## ASSIGNMENT
Pictures are not part of the copy. Reproduce all the records exactly.

Records excerpted from a collection
####################

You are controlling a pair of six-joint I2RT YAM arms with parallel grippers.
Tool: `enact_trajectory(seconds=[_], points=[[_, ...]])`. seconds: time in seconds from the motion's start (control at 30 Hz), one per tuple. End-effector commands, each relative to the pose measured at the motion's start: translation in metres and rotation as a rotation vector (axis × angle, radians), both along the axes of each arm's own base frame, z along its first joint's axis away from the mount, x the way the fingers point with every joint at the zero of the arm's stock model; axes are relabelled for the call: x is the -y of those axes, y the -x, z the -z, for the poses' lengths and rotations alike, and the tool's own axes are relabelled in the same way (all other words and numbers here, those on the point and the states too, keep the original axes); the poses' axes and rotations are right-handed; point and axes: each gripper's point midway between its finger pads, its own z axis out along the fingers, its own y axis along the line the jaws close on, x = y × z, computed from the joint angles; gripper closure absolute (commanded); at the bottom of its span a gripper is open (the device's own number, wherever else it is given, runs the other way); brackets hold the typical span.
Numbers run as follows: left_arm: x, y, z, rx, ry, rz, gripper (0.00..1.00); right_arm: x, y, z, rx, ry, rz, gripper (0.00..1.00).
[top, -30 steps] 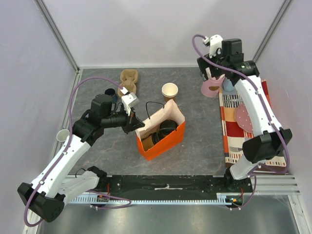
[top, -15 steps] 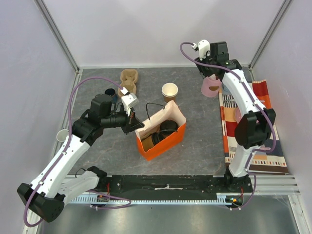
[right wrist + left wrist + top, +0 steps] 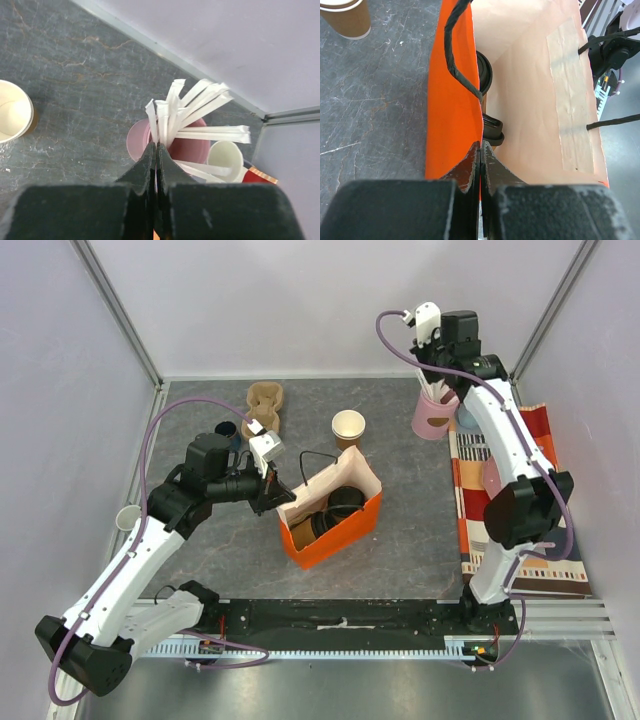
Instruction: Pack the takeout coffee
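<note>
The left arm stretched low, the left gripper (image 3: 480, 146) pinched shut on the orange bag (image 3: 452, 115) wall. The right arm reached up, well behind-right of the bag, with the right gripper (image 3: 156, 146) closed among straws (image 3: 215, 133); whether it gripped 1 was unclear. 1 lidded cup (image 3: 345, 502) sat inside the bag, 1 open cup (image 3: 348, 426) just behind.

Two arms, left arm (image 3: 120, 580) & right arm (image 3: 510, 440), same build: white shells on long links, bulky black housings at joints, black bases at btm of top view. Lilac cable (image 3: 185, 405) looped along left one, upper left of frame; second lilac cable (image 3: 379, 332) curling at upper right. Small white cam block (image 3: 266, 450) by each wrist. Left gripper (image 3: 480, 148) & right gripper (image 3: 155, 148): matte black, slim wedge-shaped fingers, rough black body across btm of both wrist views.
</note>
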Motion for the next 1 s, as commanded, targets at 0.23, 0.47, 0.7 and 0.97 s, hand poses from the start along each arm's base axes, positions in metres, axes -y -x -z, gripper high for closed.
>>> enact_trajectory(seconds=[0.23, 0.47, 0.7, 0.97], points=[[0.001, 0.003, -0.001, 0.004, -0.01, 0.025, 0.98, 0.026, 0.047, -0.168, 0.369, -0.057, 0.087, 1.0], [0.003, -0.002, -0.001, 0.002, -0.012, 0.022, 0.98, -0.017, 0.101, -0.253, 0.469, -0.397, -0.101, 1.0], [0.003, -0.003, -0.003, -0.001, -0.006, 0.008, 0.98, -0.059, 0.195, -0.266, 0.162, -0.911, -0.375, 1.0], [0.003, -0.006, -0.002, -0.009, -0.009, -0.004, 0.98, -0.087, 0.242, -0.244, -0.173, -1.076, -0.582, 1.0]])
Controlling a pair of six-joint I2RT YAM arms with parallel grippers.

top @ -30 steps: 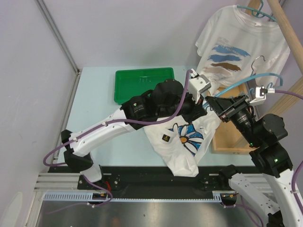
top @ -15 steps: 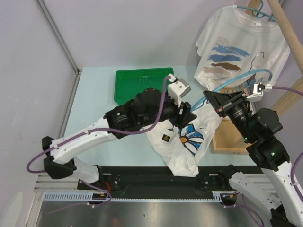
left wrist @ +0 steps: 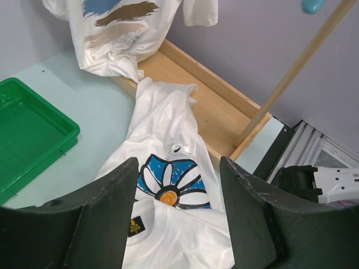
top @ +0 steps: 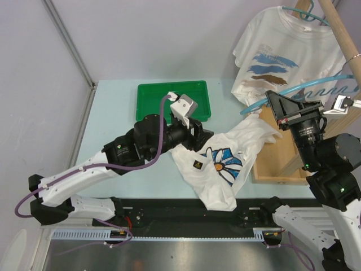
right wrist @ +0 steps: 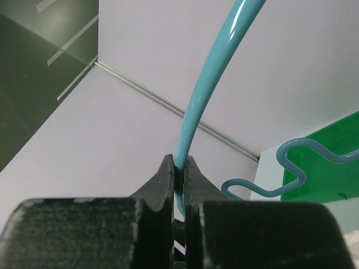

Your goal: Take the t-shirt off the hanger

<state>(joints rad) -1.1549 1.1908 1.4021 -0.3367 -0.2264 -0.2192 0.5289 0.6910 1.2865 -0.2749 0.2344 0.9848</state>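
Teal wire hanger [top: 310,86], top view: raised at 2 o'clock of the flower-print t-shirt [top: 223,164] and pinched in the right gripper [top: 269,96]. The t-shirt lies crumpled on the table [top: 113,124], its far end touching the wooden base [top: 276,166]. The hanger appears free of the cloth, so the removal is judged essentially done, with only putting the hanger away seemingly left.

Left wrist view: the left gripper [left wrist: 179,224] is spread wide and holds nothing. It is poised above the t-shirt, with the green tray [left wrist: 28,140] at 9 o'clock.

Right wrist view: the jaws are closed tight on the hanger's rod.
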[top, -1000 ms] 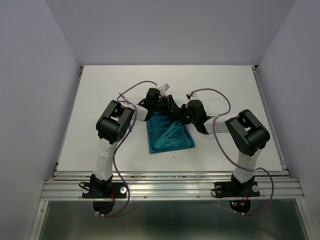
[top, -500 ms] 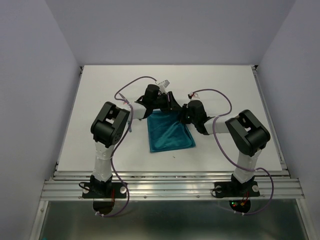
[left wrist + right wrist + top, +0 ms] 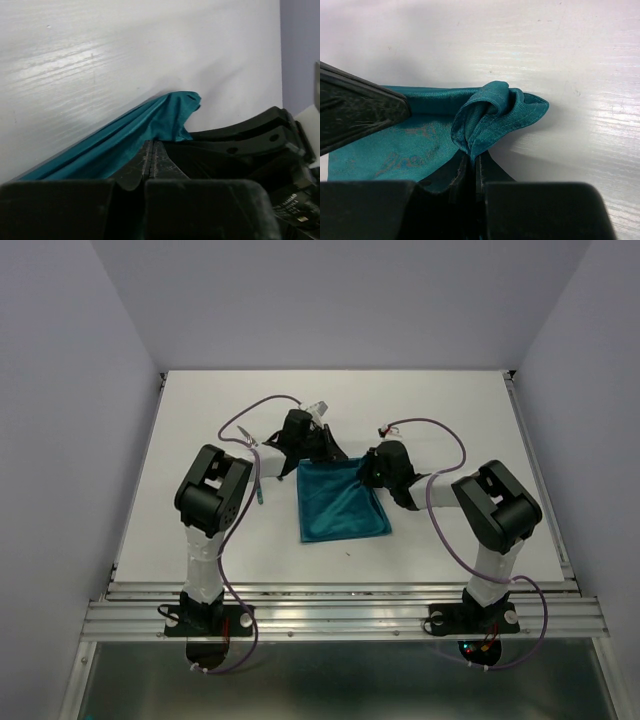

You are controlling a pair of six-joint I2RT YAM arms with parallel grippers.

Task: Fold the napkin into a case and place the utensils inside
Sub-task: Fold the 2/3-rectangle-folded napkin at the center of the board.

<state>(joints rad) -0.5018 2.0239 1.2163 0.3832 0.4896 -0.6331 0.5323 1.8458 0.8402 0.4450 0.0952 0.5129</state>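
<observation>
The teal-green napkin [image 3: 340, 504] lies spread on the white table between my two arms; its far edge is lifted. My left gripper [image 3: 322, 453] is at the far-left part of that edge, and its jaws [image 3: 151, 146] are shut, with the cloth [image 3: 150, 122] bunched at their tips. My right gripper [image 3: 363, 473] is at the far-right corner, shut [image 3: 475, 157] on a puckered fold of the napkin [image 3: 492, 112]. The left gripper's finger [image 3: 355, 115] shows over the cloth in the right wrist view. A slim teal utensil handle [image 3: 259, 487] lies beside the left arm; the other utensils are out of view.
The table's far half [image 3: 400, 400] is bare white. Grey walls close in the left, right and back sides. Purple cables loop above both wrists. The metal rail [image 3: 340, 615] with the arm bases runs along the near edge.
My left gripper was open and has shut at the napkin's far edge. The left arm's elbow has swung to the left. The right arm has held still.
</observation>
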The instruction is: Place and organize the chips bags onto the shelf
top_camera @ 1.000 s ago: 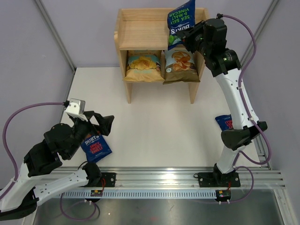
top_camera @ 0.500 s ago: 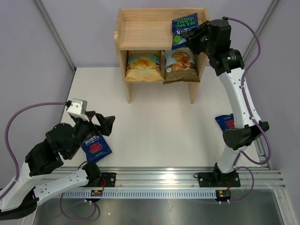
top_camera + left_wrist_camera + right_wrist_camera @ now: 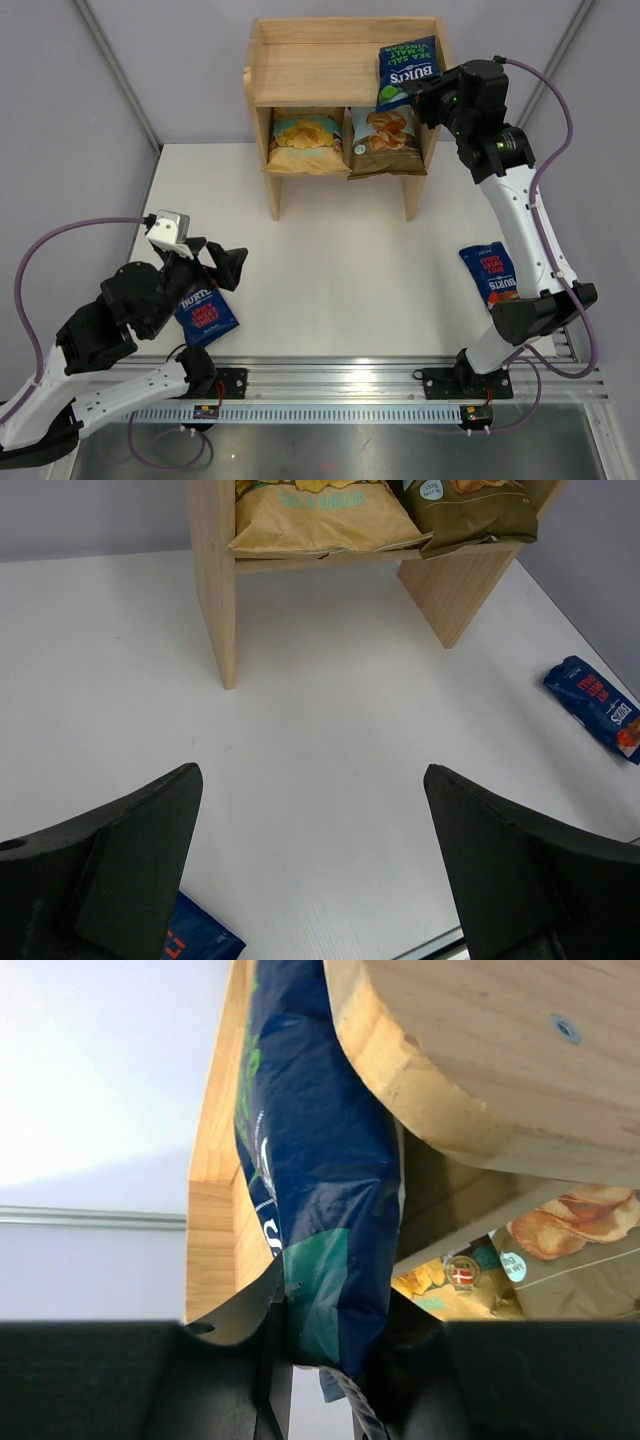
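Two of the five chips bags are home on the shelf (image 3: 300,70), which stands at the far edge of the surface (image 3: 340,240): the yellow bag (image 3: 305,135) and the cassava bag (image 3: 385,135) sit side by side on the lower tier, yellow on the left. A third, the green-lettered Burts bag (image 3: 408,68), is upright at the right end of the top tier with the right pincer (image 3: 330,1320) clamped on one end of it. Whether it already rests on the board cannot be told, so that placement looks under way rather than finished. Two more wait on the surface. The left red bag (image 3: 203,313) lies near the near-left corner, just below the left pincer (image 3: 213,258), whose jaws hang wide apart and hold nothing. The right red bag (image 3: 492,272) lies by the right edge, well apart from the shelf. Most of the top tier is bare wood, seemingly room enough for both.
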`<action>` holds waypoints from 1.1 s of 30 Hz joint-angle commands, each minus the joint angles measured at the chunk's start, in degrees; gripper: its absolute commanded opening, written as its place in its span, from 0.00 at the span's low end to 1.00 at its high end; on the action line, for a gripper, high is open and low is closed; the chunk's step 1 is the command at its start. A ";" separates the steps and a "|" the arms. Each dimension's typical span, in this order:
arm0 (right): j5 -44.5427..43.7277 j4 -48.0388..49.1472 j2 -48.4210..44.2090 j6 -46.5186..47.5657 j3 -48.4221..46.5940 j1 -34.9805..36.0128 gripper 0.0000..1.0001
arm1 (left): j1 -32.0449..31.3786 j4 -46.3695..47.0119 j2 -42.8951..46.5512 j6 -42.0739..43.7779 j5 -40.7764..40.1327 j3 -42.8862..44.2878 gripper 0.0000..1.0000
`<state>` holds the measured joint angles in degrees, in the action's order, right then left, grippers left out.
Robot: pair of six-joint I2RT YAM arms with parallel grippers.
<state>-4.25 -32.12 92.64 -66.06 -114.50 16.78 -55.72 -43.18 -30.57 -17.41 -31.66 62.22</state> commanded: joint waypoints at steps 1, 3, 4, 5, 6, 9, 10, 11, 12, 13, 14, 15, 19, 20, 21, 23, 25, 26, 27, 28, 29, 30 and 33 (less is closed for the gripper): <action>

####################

## EXERCISE RESULT
You are controlling a pair of six-joint I2RT YAM arms with parallel grippers.
Tool: `enact_trajectory(seconds=[_], points=[[_, ...]])`. seconds: time in seconds from the motion's start (control at 30 Hz), one per tuple. End-effector commands, each relative to the pose measured at the motion's start: translation in metres and rotation as a rotation vector (axis × angle, radians), both along the axes of each arm's own base frame, z along its first joint's axis away from the mount, x the way the fingers point with every joint at the zero of the arm's stock model; axes are relabelled for the call: x is the -y of those axes, y the -x, z the -z, for the poses' lengths and rotations alike, and the tool's own axes are relabelled in the same way (all other words and numbers here, those on the point and the states too, keep the original axes); the poses' axes and rotations are right-handed; point and axes: each gripper's point midway between its finger pads, its own z axis out along the fingers, its own y axis along the line the jaws close on, x = y × z, computed from the joint angles; gripper closure absolute (commanded); at the bottom of its span a gripper is open (the device's own number, wherever else it is given, runs the other way); brackets hold the typical span.
Numbers run as follows: left_arm: x, y, z, rx, ry, rz, gripper (0.00..1.00); right_arm: x, y, z, rx, ry, rz, gripper (0.00..1.00).
[top, -30 steps] 
[top, -15 steps] 
[right wrist + left wrist + top, +0 steps] 
Instruction: Pack the takeout coffee
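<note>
The left arm stretched low, the left gripper (image 3: 480, 146) pinched shut on the orange bag (image 3: 452, 115) wall. The right arm reached up, well behind-right of the bag, with the right gripper (image 3: 156, 146) closed among straws (image 3: 215, 133); whether it gripped 1 was unclear. 1 lidded cup (image 3: 345, 502) sat inside the bag, 1 open cup (image 3: 348, 426) just behind.

Two arms, left arm (image 3: 120, 580) & right arm (image 3: 510, 440), same build: white shells on long links, bulky black housings at joints, black bases at btm of top view. Lilac cable (image 3: 185, 405) looped along left one, upper left of frame; second lilac cable (image 3: 379, 332) curling at upper right. Small white cam block (image 3: 266, 450) by each wrist. Left gripper (image 3: 480, 148) & right gripper (image 3: 155, 148): matte black, slim wedge-shaped fingers, rough black body across btm of both wrist views.
</note>
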Motion for the next 1 s, as commanded, targets at 0.23, 0.47, 0.7 and 0.97 s, hand poses from the start along each arm's base axes, positions in metres, axes -y -x -z, gripper high for closed.
>>> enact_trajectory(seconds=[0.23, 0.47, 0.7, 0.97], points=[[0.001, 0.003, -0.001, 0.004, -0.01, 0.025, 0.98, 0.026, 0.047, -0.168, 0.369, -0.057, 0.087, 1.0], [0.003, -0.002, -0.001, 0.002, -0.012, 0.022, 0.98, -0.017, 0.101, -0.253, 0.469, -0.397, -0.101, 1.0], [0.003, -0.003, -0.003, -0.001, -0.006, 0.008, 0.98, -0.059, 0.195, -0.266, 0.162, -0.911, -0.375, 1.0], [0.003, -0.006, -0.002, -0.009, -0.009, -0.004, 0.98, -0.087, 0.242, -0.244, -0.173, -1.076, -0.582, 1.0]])
Controlling a pair of six-joint I2RT YAM arms with parallel grippers.

top @ -30 steps: 
top @ -15 steps: 
left wrist @ +0 steps: 
top @ +0 steps: 
right wrist @ +0 steps: 

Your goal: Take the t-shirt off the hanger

<state>(joints rad) -1.1549 1.1908 1.4021 -0.3367 -0.2264 -0.2192 0.5289 0.6910 1.2865 -0.2749 0.2344 0.9848</state>
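Teal wire hanger [top: 310,86], top view: raised at 2 o'clock of the flower-print t-shirt [top: 223,164] and pinched in the right gripper [top: 269,96]. The t-shirt lies crumpled on the table [top: 113,124], its far end touching the wooden base [top: 276,166]. The hanger appears free of the cloth, so the removal is judged essentially done, with only putting the hanger away seemingly left.

Left wrist view: the left gripper [left wrist: 179,224] is spread wide and holds nothing. It is poised above the t-shirt, with the green tray [left wrist: 28,140] at 9 o'clock.

Right wrist view: the jaws are closed tight on the hanger's rod.
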[top, -1000 ms] 
[top, -500 ms] 
[left wrist + right wrist + top, +0 ms] 

You are controlling a pair of six-joint I2RT YAM arms with parallel grippers.

Task: Fold the napkin into a case and place the utensils inside
Sub-task: Fold the 2/3-rectangle-folded napkin at the center of the board.

<state>(joints rad) -0.5018 2.0239 1.2163 0.3832 0.4896 -0.6331 0.5323 1.8458 0.8402 0.4450 0.0952 0.5129</state>
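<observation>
The teal-green napkin [image 3: 340, 504] lies spread on the white table between my two arms; its far edge is lifted. My left gripper [image 3: 322, 453] is at the far-left part of that edge, and its jaws [image 3: 151, 146] are shut, with the cloth [image 3: 150, 122] bunched at their tips. My right gripper [image 3: 363, 473] is at the far-right corner, shut [image 3: 475, 157] on a puckered fold of the napkin [image 3: 492, 112]. The left gripper's finger [image 3: 355, 115] shows over the cloth in the right wrist view. A slim teal utensil handle [image 3: 259, 487] lies beside the left arm; the other utensils are out of view.
The table's far half [image 3: 400, 400] is bare white. Grey walls close in the left, right and back sides. Purple cables loop above both wrists. The metal rail [image 3: 340, 615] with the arm bases runs along the near edge.
My left gripper was open and has shut at the napkin's far edge. The left arm's elbow has swung to the left. The right arm has held still.
</observation>
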The instruction is: Place and organize the chips bags onto the shelf
top_camera @ 1.000 s ago: 
top_camera @ 0.500 s ago: 
top_camera + left_wrist_camera + right_wrist_camera @ now: 
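Two of the five chips bags are home on the shelf (image 3: 300,70), which stands at the far edge of the surface (image 3: 340,240): the yellow bag (image 3: 305,135) and the cassava bag (image 3: 385,135) sit side by side on the lower tier, yellow on the left. A third, the green-lettered Burts bag (image 3: 408,68), is upright at the right end of the top tier with the right pincer (image 3: 330,1320) clamped on one end of it. Whether it already rests on the board cannot be told, so that placement looks under way rather than finished. Two more wait on the surface. The left red bag (image 3: 203,313) lies near the near-left corner, just below the left pincer (image 3: 213,258), whose jaws hang wide apart and hold nothing. The right red bag (image 3: 492,272) lies by the right edge, well apart from the shelf. Most of the top tier is bare wood, seemingly room enough for both.
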`<action>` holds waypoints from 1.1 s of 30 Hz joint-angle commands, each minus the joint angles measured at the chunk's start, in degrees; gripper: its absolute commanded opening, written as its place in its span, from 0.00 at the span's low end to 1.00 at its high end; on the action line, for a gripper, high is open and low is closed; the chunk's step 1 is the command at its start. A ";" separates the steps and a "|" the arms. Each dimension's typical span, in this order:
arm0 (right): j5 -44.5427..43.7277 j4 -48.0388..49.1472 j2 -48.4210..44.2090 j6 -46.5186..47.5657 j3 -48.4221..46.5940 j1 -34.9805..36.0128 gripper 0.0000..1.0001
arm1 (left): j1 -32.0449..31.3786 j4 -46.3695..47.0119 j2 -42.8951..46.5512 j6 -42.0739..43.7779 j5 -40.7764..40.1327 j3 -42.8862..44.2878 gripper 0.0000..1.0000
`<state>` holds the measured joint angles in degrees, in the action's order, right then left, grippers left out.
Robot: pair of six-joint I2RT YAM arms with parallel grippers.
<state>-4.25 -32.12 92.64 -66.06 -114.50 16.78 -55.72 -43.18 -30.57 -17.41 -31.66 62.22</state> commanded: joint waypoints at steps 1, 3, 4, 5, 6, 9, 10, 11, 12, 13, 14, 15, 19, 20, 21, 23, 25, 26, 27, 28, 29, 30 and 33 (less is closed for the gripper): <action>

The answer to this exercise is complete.